■ TASK DIRECTIONS
Could you copy every line in the listing below that has the word "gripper"?
:::::
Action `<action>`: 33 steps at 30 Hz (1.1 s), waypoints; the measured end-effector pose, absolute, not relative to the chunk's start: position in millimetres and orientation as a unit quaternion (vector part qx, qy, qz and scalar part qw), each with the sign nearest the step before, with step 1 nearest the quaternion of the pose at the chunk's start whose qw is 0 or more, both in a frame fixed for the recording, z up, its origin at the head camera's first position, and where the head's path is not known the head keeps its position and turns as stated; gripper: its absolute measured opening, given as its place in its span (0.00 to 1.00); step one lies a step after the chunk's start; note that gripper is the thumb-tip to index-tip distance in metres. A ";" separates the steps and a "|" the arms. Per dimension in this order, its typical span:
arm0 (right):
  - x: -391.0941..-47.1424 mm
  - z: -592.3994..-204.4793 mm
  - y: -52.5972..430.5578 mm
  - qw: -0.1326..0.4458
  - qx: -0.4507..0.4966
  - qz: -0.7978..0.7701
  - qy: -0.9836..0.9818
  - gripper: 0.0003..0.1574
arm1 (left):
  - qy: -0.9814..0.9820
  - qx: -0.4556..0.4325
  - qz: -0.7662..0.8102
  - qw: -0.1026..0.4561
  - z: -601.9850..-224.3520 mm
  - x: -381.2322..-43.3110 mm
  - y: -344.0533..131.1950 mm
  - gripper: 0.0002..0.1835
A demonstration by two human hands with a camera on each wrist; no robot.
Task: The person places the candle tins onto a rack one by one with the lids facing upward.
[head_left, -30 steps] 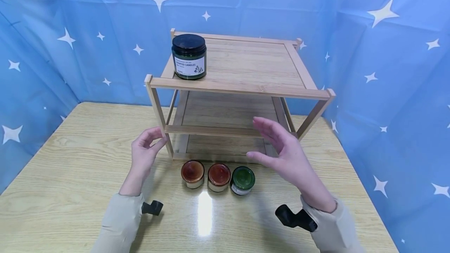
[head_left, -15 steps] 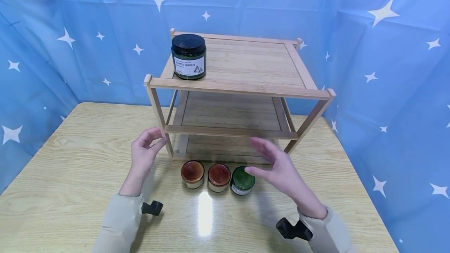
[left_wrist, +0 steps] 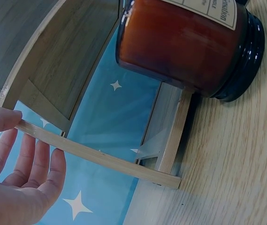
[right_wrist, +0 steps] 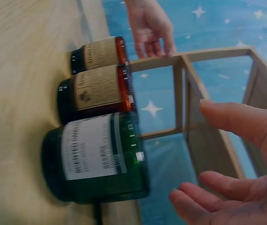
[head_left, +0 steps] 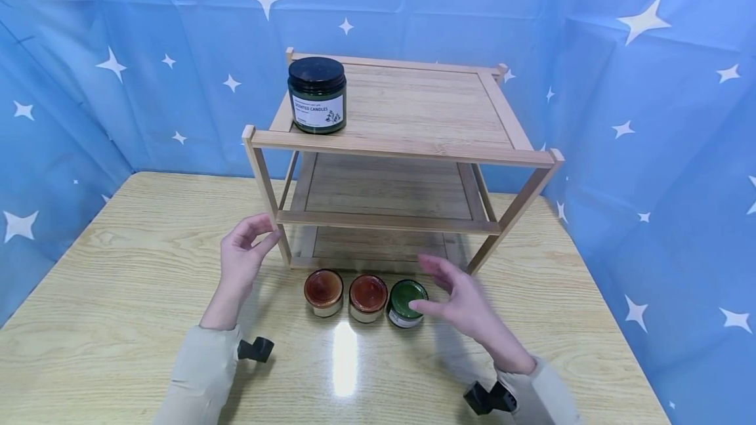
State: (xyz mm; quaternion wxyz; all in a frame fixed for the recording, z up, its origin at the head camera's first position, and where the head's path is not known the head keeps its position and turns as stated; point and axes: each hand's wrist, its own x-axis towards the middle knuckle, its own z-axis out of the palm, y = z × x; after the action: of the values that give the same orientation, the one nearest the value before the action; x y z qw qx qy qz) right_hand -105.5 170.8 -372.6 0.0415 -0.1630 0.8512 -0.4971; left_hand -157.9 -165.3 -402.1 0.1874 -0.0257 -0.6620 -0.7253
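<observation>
My left hand holds the front left post of a wooden three-tier shelf; in the left wrist view its thumb and fingers lie on either side of that post. My right hand hovers at the right of a green candle jar, thumb and fingers spread. In the head view its thumb tip overlaps the jar's edge. Two amber candle jars stand left of the green one in a row. All three are upside down, dark lids on the table, as the right wrist view shows.
A larger dark green candle jar with a black lid stands upright at the top tier's front left corner. The row of jars sits right before the shelf's bottom edge. A blue star-patterned cloth hangs behind the wooden table.
My right hand has come down and toward me, from in front of the middle tier to beside the green candle jar. The left hand has stayed on the post.
</observation>
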 end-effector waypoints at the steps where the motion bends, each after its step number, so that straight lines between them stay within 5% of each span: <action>1: -105.6 -375.2 170.9 0.044 -0.163 -0.498 0.851 0.43 | -0.662 -0.025 -0.726 0.187 -402.0 -157.8 -165.2 0.14; 33: -101.2 -426.6 167.3 0.068 -0.110 -0.473 0.872 0.54 | -0.660 -0.018 -0.728 0.184 -401.2 -157.4 -164.8 0.15</action>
State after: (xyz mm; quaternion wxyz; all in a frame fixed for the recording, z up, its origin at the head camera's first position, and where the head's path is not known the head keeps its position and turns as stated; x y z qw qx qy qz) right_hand -101.2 167.3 -426.6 0.0684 -0.1097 0.8717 -0.4728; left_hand -157.4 -164.8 -401.2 0.1844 -0.0175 -0.6599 -0.7282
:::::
■ WRITTEN RESPONSE
Action `<action>`: 33 steps at 30 Hz (1.1 s), waypoints; the measured end-effector pose, absolute, not relative to the chunk's start: position in millimetres and orientation as a unit quaternion (vector part qx, qy, qz and scalar part qw), each with the sign nearest the step before, with step 1 nearest the quaternion of the pose at the chunk's start whose qw is 0 or more, both in a frame fixed for the recording, z up, its origin at the head camera's first position, and where the head's path is not known the head keeps its position and turns as stated; gripper: its absolute measured opening, given as its place in its span (0.00 to 1.00); step one lies a step after the chunk's start; note that gripper is the thumb-tip to index-tip distance in metres. A ";" separates the steps and a "|" the arms. Per dimension in this order, its typical span:
  - gripper: 0.0003..0.1574
  - gripper: 0.0002..0.1835

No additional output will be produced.